The purpose of RSI prevention service is to educate the client by providing information on:
their condition, the cause, and remediation; workplace modifications to prevent recurrence; the early warning signs of RSI. Education will include:
- Information on the nature of RSI's and how to avoid them or minimize their impact.
- Modifying behaviors which lead to RSI.
- One on one instruction.
- Informal discussion for sharing of experience and suggestions.

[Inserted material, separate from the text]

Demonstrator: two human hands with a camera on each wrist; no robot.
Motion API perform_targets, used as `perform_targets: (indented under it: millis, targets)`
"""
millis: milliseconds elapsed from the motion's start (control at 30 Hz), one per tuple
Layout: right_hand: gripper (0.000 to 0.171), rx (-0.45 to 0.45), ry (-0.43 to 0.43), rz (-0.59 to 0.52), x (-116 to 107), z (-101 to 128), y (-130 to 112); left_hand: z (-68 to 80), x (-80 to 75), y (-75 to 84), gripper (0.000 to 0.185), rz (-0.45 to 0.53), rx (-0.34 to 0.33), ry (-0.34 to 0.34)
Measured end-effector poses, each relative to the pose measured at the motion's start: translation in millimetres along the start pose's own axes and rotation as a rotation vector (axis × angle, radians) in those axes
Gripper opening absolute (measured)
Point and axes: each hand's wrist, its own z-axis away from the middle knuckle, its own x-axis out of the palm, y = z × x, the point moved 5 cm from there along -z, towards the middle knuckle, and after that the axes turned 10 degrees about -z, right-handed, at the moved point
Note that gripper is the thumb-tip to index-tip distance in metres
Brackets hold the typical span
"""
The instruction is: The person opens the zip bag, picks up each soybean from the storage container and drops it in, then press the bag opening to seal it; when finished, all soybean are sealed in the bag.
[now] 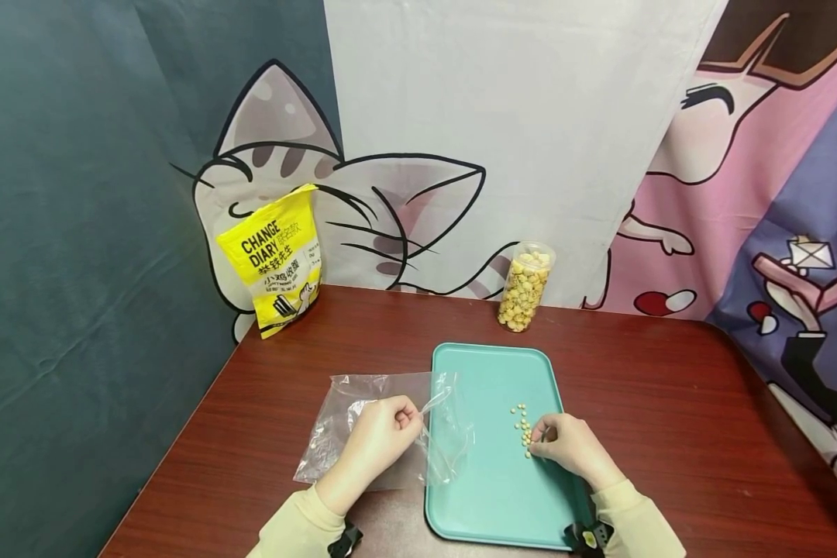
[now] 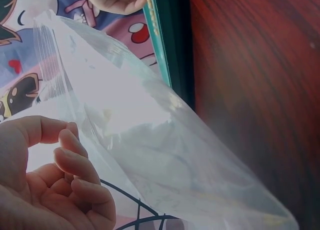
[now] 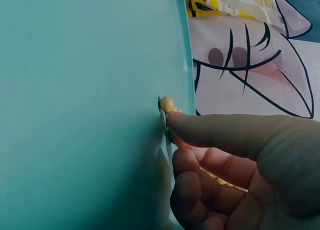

- Printed educational material.
- May be general in content of or tailored to specific groups of employees’ job demands and the environment of the workplace.
JOB SITE ANALYSIS
A Job Site Analysis is an analysis of the physical and environmental demands of a job performed at the work site. This is a formal objective assessment of the physical demands which are needed to carry out a specific job such as lifting, carrying, and walking. The Occupational Therapist will gather information and compare the individual's physical tolerances with the specific physical demands of the job. It is then determined by the Occupational Therapist whether or not the employee can safely carry out the job demands.
- To collect data required for goal setting in work hardening.
- To compare an injured worker's abilities with his or her functional capacities to facilitate and expedite a return to work.
- To assess equipment and environmental factors and recommend modifications to the work site to facilitate return to work.
- To collect data about the job to match the worker to job options available through the collective agreement.
- An on-site job interview with both the client and his or her employer to obtain pertinent information.
- Observation of the work being performed.
- Measurement of forces, loads, distances, and repetitions required.
- Evaluation of equipment and tools used in regard to job demands.
- Job site analysis report includes a description of the job components, an analysis of the physical demands of the job, and feasible recommendations for modifications to the work site.
WORK STATION REVIEW
A work station review is an assessment of an individual's work station to recommend modifications to the design of the work station, the job carried out at that work station, or the individual's method of work to improve the individual's ability to tolerate work demands.
- Office ergonomic education.
- On-site work station evaluation and interview/screening of worker.
- Recommendations to change work station or method of performing tasks, or to control physical symptoms and a follow-up to ensure recommendations are effective.
- A customized report will include identification of problematic areas and recommendations for change.